Ich werde es sagen
Geschichte einer missbrauchten Kindheit
Jensen, Kristian Ditlev
Klett-Cotta 2004
ISBN 3-608-93644-0
Kristian Jensens Buch ist kein Fachbuch über den sexuellen Missbrauch von Kindern. Jensen verarbeitet in diesem Buch den selbst erlebten, jahrelangen Missbrauch durch einen Pädosexuellen aus dem sozialen Umfeld der Familie.
Vom ersten Kennenlernen, zu ersten (noch nicht sexuellen) Übergriffen bis hin zum schweren Missbrauch, der Aufdeckung durch ihn gegenüber den Eltern und dem Ende des Missbrauchs, sowie der Anzeige bei der Polizei und den resultierenden Folgen werden jedoch typische Stationen eines Missbrauchs geschildert.

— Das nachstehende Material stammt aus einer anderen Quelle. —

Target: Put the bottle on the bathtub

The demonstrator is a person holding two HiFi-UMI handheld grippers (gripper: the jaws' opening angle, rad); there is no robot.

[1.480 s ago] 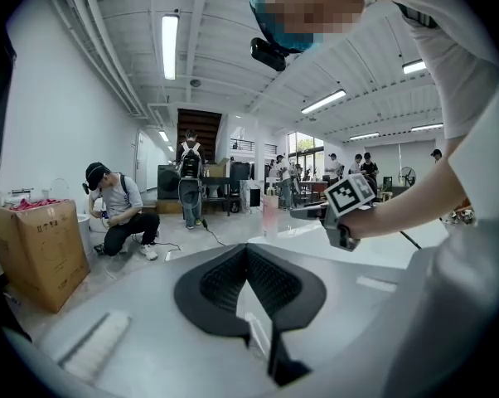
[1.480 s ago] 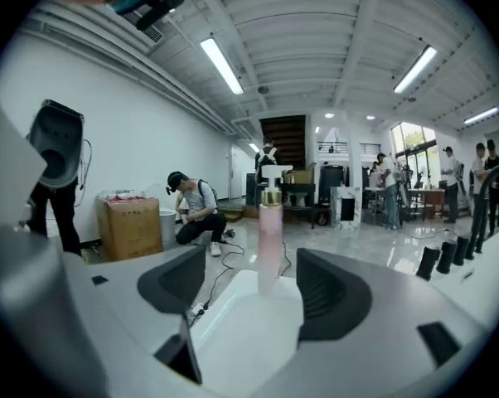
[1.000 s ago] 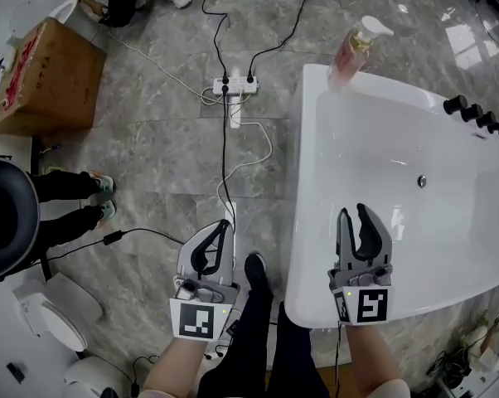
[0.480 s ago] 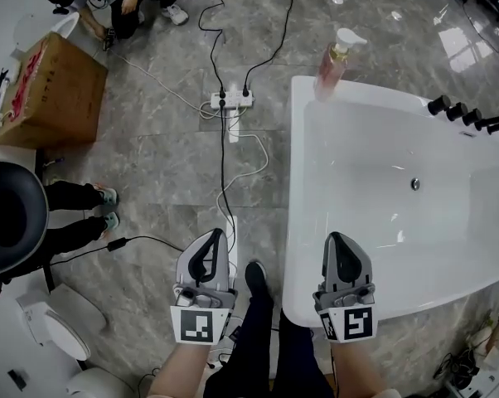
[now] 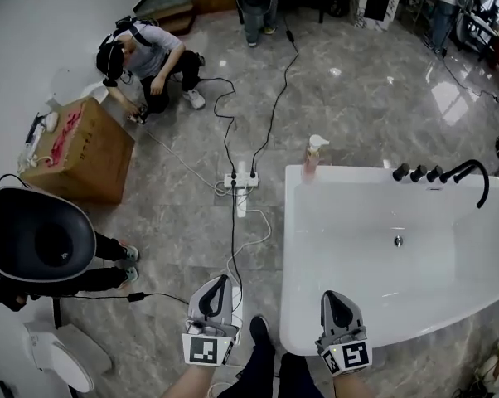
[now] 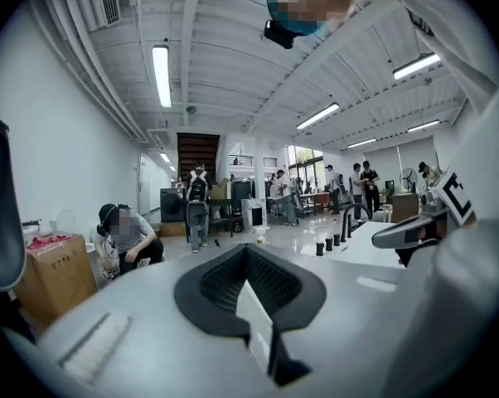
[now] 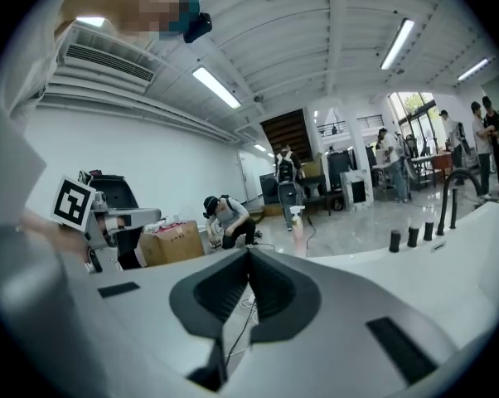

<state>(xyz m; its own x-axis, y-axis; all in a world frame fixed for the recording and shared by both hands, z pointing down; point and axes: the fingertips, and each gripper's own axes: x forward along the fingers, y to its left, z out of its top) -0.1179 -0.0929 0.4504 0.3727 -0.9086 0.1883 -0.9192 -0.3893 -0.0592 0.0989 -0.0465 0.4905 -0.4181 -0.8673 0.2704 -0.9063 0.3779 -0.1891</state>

Jensen beschreibt nicht nur die äußeren Fakten, sondern macht das Erleben eines Kindes vor, während und nach einem Missbrauch transparent.
Wer sollte dieses Buch lesen?
Für Fachleute, die sich tagtäglich mit der Prävention bzw. Intervention von sexueller Gewalt beschäftigen, bringt das Buch keine neuen Fakten, jedoch ein Gefühl für die Innenansicht der betroffenen Kinder. Einige Passagen sind sicherlich sinnvoll in der Fortbildungsarbeit mit MultiplikatorInnen einzusetzen.
Betroffene finden sich vermutlich in den einzelnen Stationen des Missbrauchs mit ihren Gefühlen wieder und werden vielleicht von den Überlegungen zur „Schuldfrage“, die Jensen für sich klären muss, auch für sich selbst profitieren.
Tragisch ist bei Jensen, dass seine Eltern ihm zwar sofort und ohne Zögern glaubten und den Missbrauch beendeten, sich aber beide aus unterschiedlichen Gründen nicht in der Lage sahen, ihn in der Zeit nach dem Missbrauch zu stützen und bei der Aufarbeitung zu begleiten. Jensen schrieb dieses Buch daher u.a. auch für die Eltern betroffener Kinder, mit dem Wunsch, dass diese sich besser in das Erleben ihres Kindes einfühlen könnten. Inwieweit Eltern dazu allein nach der Lektüre dieses Buches emotional in der Lage sind bzw. inwieweit sie trotzdem professioneller Hilfe bedürfen, bleibt dahingestellt.
Fraglich ist, ob dieses Buch präventiv wirken kann, wie es wohl die Absicht von Jensen ist. Zwar werden Pädosexuelle, häufig verharmlosend Pädophile genannt, am Beispiel „Gustav“ mit einer Strategie beschrieben, Kinder möglichst gefahrlos für sich missbrauchen zu können. Wie exemplarisch dieses Verhalten auch sein mag, Gegenstrategien zu entwickeln, alleine aufgrund dieses Buches, wird wohl nicht gelingen. Hierzu bedarf es, wie Jensen richtig bemerkt, einer eindeutigen Grundhaltung aller Erwachsenen für den Schutz von Kindern in allen Bereichen unseres Lebens einzustehen.